## What to produce
Retype the listing found below exactly, but leave out each picture.

## Data below
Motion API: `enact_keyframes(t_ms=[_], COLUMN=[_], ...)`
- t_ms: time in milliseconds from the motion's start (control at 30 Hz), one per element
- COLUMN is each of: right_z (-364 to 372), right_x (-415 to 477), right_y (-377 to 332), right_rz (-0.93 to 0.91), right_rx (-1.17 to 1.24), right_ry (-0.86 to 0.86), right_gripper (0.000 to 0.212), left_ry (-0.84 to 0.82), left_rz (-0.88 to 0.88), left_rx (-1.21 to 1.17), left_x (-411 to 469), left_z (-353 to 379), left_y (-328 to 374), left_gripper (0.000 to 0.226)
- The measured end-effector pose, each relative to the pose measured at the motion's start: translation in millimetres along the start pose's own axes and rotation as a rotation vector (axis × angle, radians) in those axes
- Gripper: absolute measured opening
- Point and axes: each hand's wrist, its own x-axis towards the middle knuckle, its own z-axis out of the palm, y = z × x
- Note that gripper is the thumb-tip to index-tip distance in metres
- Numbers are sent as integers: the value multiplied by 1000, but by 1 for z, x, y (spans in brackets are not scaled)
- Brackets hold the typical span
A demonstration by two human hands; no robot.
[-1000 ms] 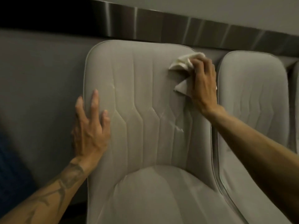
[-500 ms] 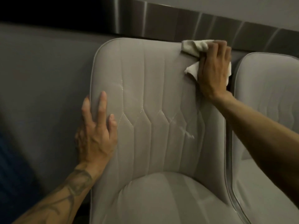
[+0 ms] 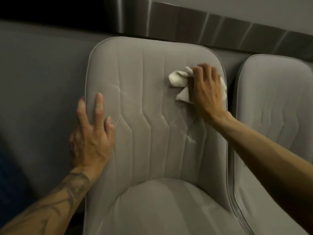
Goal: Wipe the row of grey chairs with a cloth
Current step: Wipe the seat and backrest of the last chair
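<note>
A grey padded chair point(image 3: 145, 102) with stitched vertical seams fills the middle of the view. My right hand point(image 3: 207, 92) presses a crumpled white cloth point(image 3: 178, 80) against the upper right of its backrest. My left hand point(image 3: 92, 133) lies flat with fingers spread on the backrest's left edge, holding nothing. A second grey chair point(image 3: 274, 106) stands directly to the right, its left edge close to the first chair. Light streaks show on the backrest below the cloth.
Behind the chairs runs a grey wall point(image 3: 42, 68) topped by a brushed metal strip point(image 3: 194, 24). A dark blue surface point(image 3: 6, 184) shows at the lower left. The seat cushion point(image 3: 162, 209) of the first chair is at the bottom.
My right hand has slid the cloth down and left from the backrest's top right corner onto its face. My left hand has stayed on the left edge.
</note>
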Motion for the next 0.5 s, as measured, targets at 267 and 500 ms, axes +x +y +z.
enact_keyframes(t_ms=[267,500], right_z=[-2,-3], right_x=[-121,19], right_y=[-11,19], right_rz=[-271,91], right_rx=[-29,-33], right_ry=[-229,94], right_gripper=[28,13], left_ry=[24,-8], left_rz=[4,16], left_rx=[-13,-20], left_x=[-1,-1], left_z=[0,-2], left_y=[-1,2], left_gripper=[62,63])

## Solution below
Motion API: `enact_keyframes(t_ms=[_], COLUMN=[_], ...)`
- t_ms: time in milliseconds from the motion's start (control at 30 Hz), one per element
- COLUMN is each of: right_z (-364 to 372), right_x (-415 to 477), right_y (-377 to 332), right_rz (-0.93 to 0.91), right_rx (-1.17 to 1.24), right_ry (-0.86 to 0.86), right_gripper (0.000 to 0.212), left_ry (-0.84 to 0.82), left_rz (-0.88 to 0.88), left_rx (-1.21 to 1.17), left_x (-411 to 469), left_z (-353 to 379), left_y (-328 to 374), left_gripper (0.000 to 0.226)
- The measured end-effector pose, each relative to the pose measured at the motion's start: translation in millimetres along the start pose's own axes and rotation as a rotation vector (axis × angle, radians) in those axes
- Gripper: absolute measured opening
- Point and axes: each hand's wrist, its own x-axis towards the middle knuckle, its own z-axis out of the palm, y = z × x
- Note that gripper is the thumb-tip to index-tip distance in metres
- Numbers are sent as integers: the value multiplied by 1000, but by 1 for z, x, y (spans in brackets are not scaled)
- Brackets hold the typical span
A demonstration by two human hands; no robot.
[-1000 ms] 
[-500 ms] 
[+0 ms] 
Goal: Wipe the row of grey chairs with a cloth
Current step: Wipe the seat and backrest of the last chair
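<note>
A grey padded chair point(image 3: 145, 102) with stitched vertical seams fills the middle of the view. My right hand point(image 3: 207, 92) presses a crumpled white cloth point(image 3: 178, 80) against the upper right of its backrest. My left hand point(image 3: 92, 133) lies flat with fingers spread on the backrest's left edge, holding nothing. A second grey chair point(image 3: 274, 106) stands directly to the right, its left edge close to the first chair. Light streaks show on the backrest below the cloth.
Behind the chairs runs a grey wall point(image 3: 42, 68) topped by a brushed metal strip point(image 3: 194, 24). A dark blue surface point(image 3: 6, 184) shows at the lower left. The seat cushion point(image 3: 162, 209) of the first chair is at the bottom.
My right hand has slid the cloth down and left from the backrest's top right corner onto its face. My left hand has stayed on the left edge.
</note>
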Motion for the next 0.5 s, as measured, targets at 267 and 500 ms, axes +x +y +z.
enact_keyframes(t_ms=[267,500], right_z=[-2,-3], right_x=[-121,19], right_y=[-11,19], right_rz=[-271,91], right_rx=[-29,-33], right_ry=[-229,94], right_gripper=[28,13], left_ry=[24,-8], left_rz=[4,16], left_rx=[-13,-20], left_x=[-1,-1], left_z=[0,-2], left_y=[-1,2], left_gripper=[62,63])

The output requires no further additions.